La familia figuraba entre las más poderosas de Santiago de Cuba cuando en marzo de 1851, dos años y medio después de morir el patriarca, Ricardo Bell Iradi dejó Cuba para residir en Madrid junto a sus dos hermanos mayores: Ana María y el principal heredero, José Alejandro. Por tanto, en Madrid, Ricardo Bell estaba respaldado y en Santiago de Cuba seguían sus otros hermanos, algunos de ellos casados con los Herrera, del Castillo…, apellidos de abolengo en la ciudad y, por tanto, con experiencia en gestionar haciendas propias y ajenas.
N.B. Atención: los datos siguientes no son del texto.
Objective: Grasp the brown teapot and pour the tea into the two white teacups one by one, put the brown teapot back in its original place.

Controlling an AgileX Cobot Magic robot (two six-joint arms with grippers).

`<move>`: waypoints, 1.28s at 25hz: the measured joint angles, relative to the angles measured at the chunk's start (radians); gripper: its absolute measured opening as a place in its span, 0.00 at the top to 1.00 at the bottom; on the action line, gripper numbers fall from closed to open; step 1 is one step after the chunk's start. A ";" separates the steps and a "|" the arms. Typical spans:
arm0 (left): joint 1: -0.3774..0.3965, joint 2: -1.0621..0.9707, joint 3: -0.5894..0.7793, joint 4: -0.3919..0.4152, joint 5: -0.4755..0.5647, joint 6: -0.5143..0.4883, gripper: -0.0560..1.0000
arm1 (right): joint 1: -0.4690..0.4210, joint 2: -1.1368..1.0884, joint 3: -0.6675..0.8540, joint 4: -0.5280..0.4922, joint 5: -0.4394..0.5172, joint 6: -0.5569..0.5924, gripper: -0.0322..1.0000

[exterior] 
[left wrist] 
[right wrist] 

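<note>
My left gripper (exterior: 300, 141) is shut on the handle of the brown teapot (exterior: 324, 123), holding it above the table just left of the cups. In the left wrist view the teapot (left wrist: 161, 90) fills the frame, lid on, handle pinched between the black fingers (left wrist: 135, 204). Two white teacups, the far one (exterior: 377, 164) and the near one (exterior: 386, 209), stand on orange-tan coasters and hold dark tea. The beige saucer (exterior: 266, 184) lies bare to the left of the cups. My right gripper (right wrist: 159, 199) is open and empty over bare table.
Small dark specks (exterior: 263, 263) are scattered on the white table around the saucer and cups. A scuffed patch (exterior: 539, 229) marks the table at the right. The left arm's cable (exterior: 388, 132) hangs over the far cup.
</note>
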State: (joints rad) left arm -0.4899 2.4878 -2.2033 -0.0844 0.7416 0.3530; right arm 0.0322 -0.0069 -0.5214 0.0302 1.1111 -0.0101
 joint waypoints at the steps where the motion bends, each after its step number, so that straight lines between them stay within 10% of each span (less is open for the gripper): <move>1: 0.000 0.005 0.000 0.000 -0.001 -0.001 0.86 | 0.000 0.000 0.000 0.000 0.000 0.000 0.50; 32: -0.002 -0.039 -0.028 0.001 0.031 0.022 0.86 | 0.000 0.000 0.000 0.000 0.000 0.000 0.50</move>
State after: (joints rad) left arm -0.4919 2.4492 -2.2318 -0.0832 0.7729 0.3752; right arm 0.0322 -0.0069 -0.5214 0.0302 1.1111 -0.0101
Cuesta creer a Pancho Bru cuando considera a Ricardo Bel confiado y candoroso; más aún que hiciese semejante venta sin consultarlo con sus adinerados y hacendados hermanos por si estaban interesados en una compra tan atractiva. Aunque tarde, ¡por supuesto¡, éstos se enteraron y reaccionaron a la mala venta hecha por Ricardo. Recurrieron al derecho de tanteo y retracto por lazos de sangre para impedir que se ejecutara. Finalmente, se conformaron con arrancar 24.000 duros a la sociedad de López a cambio de que no aplicasen ese derecho a revertir el trato a su favor.
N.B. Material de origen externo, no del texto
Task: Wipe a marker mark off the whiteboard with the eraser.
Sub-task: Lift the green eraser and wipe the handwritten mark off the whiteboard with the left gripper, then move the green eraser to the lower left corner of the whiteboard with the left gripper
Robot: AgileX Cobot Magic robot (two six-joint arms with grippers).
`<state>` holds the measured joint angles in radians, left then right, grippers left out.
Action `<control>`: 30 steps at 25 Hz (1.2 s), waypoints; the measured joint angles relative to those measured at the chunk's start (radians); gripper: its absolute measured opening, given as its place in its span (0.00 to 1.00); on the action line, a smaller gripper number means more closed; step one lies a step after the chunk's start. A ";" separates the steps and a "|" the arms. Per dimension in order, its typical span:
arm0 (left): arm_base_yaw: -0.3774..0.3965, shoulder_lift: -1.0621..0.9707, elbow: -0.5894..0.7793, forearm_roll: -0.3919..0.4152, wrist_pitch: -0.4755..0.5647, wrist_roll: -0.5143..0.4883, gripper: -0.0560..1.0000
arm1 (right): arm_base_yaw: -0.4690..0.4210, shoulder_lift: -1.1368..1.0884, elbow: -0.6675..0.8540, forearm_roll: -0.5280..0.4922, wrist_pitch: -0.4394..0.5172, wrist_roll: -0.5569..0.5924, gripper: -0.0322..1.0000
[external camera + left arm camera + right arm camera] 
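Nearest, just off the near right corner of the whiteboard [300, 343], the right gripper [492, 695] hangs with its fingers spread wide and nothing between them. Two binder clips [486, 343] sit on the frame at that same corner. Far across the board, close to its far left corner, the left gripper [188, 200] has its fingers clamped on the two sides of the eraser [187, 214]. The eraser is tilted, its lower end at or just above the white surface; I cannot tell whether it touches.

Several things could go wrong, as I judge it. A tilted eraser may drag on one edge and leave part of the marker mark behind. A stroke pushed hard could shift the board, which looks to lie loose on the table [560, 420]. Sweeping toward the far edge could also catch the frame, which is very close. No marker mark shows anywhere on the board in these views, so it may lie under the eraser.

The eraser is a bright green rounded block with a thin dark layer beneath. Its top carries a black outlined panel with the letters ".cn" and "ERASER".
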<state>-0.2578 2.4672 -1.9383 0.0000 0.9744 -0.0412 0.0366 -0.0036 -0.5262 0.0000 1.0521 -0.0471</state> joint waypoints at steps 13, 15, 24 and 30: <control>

La venta de Ricardo Bell pudo estar influenciada por el pánico a que Cuba estuviese perdida para España y para los negocios después de que Washington arrebatase a México la mitad de su territorio (Tratado Guadalupe-Hidalgo, 1848), los filibusteros yanquis intentasen hacerse con Nicaragua, Estados Unidos presionase a Madrid para que le vendiese Cuba y los anexionistas cubanos protagonizaran acciones armadas en la Isla. También se podría explicar tan ruinosa operación por la caída imparable del precio del café a partir de 1845 (dos de las tres fincas eran cafetales) y por el boom del azúcar tras la compraventa de las haciendas.
Respecto a lo pagado por el ingenio Santa Ana podríamos hacernos una idea sabiendo que en 1863 se vendieron los dos cafetales por 17.000 duros, es decir, suponían 9,4 % del precio total de las tres fincas en ese momento. A torpe ojo de mal cubero, el ingenio Santa Ana habría costado 92.500 duros, el 90,6% tanto del precio de compra de las tres fincas en 78.166 como de los 24.000 duros pagados a los hermanos Bell. Quizás la familia Bell no hizo tan desastroso negocio con su venta; si es que la podemos comparar con el pequeño ingenio Armonía, que se compró, en 1851, por 40.000 duros. Es solo elucubrar. De 1851 a 1856 se encarecieron mucho los ingenios/haciendas y se desconoce de ambos su situación, calidad, rentabilidad…, casi todo.
Al parecer, Ricardo Bell se arrepintió de haber vendido las haciendas porque se había dejado llevar por el temor a la inestabilidad en Cuba y porque al poco de comprarlas Antonio López se produjo otro boom en el precio del azúcar que incrementó el valor de las haciendas, ingenios y esclavos. En todo caso, su apoderado en Santiago de Cuba le advirtió de que había malvendido las fincas y Ricardo Bell intentó anular la operación. Ya tarde. Pleiteó, murió y el Tribunal Supremo, después de sentencias contradictorias en Cuba, sentenció a favor de la casa comercial de Antonio López, no sin antes haber compensado a los hermanos Bell Iradi para que no recurrieran la compraventa por derecho de retracto.

El resto del capítulo cae en la ristra habitual de agravios. Francisco Bru culpabiliza a su hermana Luisa por saber y no callar el episodio de Ricardo Bell. Se queja que los López-Bru le infamen, que el fundador de la familia López tuvo “la culpa de la mayor parte de mis defectos, de mis quebrantos y vicisitudes…”. A esto añade el presunto robo que A. López cometió a un amigo muerto perjudicando a una anciana… Termina haciendo disquisiciones antes de abrir el capítulo principal del libro, en el cual vierte sus obsesiones/acusaciones de casi tres décadas: las relacionadas con las herencias de su padre y de una adinerada tía carnal.